* **The task**: Once you have located the line containing "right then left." in the material below, return it exactly along with each line after it through the line containing "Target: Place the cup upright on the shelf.".

* **Material for this task**:
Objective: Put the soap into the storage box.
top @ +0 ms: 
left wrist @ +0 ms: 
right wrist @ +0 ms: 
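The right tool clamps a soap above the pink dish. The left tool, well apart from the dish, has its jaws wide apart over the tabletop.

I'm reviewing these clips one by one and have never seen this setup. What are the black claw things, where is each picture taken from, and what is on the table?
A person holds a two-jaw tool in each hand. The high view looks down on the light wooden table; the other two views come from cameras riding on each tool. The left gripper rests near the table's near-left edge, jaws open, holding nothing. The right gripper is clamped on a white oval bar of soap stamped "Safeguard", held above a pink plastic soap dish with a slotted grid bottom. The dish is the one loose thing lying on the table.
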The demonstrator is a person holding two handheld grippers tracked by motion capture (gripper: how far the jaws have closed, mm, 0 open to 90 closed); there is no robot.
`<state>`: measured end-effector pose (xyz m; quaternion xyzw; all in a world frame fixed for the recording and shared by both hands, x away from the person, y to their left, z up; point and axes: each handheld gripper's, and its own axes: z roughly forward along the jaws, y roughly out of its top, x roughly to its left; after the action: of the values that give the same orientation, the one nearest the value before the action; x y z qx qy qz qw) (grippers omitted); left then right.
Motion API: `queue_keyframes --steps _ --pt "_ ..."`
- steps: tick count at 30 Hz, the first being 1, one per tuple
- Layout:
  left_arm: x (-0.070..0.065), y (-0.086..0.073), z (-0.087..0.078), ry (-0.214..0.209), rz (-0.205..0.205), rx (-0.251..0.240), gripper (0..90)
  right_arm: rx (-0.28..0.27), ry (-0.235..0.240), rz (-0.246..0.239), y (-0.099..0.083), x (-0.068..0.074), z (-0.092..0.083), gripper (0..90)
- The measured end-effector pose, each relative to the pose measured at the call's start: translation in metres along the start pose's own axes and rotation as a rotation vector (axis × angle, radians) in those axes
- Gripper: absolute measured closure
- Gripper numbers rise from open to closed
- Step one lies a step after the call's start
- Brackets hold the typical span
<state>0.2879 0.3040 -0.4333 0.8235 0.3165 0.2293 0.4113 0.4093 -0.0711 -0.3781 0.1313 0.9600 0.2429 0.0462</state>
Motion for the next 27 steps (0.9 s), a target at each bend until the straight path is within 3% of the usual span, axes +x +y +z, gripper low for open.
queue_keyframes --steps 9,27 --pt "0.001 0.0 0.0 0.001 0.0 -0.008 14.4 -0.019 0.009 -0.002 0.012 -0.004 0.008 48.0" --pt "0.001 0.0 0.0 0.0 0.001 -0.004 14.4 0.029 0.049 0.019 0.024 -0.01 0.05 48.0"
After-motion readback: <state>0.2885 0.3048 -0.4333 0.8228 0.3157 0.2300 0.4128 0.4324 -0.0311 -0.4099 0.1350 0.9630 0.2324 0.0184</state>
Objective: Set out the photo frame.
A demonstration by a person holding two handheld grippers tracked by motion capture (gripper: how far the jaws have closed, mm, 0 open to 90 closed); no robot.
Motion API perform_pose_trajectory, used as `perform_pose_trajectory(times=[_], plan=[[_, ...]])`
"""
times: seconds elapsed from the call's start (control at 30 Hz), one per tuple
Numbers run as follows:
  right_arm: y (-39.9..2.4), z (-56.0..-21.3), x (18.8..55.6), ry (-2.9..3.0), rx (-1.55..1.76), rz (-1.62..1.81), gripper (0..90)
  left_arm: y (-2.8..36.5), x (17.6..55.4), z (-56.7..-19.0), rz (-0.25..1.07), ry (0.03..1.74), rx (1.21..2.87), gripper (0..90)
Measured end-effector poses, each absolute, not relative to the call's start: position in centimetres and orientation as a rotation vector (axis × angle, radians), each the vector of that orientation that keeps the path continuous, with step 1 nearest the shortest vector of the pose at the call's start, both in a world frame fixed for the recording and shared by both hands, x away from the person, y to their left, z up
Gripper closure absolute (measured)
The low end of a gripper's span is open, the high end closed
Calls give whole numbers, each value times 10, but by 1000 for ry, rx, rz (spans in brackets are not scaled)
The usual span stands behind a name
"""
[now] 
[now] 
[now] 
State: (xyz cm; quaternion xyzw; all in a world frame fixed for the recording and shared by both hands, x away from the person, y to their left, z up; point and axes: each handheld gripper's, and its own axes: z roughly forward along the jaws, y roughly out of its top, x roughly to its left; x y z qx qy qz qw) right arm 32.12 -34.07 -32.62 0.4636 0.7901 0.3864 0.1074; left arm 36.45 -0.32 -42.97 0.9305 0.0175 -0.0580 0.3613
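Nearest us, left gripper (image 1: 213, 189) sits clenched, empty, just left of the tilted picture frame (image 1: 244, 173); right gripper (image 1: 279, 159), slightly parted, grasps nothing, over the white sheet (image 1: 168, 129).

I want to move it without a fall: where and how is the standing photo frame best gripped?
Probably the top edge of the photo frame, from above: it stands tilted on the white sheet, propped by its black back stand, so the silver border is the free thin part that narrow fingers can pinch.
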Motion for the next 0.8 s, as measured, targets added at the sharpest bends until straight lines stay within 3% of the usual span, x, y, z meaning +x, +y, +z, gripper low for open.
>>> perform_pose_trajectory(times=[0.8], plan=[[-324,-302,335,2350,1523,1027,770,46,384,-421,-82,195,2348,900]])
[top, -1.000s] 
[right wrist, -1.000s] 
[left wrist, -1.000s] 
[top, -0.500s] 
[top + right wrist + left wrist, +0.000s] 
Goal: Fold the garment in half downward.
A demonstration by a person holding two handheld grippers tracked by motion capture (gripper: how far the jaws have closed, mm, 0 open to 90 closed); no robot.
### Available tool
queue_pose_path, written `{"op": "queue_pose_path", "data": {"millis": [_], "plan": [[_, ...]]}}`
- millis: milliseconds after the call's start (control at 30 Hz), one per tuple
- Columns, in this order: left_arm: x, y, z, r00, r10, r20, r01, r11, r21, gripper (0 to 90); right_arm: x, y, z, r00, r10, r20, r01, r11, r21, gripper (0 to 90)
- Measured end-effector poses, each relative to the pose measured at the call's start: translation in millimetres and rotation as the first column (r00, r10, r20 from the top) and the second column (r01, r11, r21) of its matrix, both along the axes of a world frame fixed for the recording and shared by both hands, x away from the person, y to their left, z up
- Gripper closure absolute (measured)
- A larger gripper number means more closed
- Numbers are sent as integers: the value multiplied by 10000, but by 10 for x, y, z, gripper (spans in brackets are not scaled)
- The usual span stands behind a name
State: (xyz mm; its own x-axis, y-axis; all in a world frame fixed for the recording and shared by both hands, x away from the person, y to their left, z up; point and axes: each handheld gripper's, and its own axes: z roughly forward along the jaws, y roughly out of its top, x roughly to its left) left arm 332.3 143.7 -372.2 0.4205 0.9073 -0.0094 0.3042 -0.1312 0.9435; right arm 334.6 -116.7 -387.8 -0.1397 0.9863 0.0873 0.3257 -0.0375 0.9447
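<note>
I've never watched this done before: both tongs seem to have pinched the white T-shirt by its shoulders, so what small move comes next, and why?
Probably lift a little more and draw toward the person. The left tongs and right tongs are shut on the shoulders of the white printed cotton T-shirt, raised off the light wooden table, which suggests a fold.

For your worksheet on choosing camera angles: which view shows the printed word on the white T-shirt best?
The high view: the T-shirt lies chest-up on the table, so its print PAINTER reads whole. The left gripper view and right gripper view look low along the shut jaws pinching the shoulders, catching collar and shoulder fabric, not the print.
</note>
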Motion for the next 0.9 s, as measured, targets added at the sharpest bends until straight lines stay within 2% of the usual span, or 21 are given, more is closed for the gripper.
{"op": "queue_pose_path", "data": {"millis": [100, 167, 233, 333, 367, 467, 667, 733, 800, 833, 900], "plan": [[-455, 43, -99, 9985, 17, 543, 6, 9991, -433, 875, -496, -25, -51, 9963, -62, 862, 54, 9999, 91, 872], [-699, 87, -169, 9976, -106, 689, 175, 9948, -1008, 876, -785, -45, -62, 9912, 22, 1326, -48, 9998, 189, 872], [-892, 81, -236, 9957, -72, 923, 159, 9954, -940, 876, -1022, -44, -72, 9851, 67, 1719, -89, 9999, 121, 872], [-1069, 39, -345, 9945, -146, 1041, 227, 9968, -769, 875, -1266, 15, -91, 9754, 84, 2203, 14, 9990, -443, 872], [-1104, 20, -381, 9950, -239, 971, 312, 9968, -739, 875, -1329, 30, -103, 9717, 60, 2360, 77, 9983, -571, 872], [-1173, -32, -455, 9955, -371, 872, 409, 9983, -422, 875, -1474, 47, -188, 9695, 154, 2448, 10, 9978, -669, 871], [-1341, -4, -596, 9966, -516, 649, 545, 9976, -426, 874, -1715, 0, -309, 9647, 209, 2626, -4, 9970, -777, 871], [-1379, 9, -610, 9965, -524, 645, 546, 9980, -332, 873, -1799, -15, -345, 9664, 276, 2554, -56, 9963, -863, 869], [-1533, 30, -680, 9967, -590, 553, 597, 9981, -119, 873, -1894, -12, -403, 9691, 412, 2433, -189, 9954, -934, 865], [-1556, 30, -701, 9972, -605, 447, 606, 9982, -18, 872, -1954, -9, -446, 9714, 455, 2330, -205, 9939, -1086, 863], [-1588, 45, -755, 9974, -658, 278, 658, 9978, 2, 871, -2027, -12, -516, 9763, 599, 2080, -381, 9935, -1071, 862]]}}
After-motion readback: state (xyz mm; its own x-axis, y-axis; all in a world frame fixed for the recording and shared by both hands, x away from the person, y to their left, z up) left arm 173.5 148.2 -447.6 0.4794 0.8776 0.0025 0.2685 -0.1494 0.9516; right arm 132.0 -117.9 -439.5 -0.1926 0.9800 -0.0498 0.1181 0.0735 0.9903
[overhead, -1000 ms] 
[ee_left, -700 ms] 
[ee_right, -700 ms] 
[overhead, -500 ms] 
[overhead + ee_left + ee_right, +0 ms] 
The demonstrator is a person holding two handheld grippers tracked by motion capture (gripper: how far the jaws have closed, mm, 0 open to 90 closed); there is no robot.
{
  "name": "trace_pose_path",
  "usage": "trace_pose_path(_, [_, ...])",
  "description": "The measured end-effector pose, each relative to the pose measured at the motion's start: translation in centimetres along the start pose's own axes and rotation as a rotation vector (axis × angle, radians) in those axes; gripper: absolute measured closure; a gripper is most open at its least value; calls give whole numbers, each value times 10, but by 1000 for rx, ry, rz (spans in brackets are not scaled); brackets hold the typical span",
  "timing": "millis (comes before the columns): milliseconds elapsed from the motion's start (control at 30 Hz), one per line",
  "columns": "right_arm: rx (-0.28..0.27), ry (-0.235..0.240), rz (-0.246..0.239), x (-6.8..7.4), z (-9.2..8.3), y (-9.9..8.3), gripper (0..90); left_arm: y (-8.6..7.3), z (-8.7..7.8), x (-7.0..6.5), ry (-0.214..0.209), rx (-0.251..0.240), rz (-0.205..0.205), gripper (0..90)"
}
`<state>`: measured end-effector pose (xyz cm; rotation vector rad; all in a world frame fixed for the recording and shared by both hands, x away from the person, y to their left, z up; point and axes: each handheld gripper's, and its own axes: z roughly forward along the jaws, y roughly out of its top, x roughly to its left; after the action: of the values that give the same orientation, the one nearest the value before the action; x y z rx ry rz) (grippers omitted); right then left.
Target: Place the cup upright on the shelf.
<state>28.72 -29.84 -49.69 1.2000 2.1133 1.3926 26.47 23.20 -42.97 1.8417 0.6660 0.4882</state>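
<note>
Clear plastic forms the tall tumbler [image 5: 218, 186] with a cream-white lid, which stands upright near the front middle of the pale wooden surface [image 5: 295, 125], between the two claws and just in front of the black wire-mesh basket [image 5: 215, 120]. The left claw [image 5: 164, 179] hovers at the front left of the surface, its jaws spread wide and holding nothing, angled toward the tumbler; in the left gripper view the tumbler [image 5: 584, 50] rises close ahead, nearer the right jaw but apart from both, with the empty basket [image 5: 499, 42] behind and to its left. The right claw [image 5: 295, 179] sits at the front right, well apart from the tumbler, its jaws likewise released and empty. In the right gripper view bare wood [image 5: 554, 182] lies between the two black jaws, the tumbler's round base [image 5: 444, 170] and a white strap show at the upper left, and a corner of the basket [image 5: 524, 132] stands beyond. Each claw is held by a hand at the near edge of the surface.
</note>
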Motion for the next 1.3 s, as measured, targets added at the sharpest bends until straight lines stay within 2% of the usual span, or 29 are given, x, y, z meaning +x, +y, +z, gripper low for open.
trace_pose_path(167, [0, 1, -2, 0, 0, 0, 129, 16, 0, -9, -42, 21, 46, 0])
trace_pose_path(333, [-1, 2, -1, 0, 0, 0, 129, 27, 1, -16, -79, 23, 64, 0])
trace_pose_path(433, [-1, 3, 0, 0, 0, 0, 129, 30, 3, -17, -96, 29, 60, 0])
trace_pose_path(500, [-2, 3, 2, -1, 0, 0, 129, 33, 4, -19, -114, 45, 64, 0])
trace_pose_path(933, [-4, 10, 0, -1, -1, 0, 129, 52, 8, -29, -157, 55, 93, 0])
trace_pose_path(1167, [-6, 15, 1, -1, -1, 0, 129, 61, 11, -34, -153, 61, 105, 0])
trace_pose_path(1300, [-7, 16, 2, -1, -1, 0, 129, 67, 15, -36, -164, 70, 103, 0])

* **Solution**:
`<state>`: measured end-effector pose (xyz cm; rotation vector rad; all in a world frame fixed for the recording and shared by both hands, x away from the person, y to their left, z up; point and axes: each handheld gripper's, and its own axes: z roughly forward along the jaws, y roughly out of its top, x roughly to its left; after the action: of the values that give the same orientation, the one nearest the value before the action; x y z rx ry rz) (grippers omitted); right then left.
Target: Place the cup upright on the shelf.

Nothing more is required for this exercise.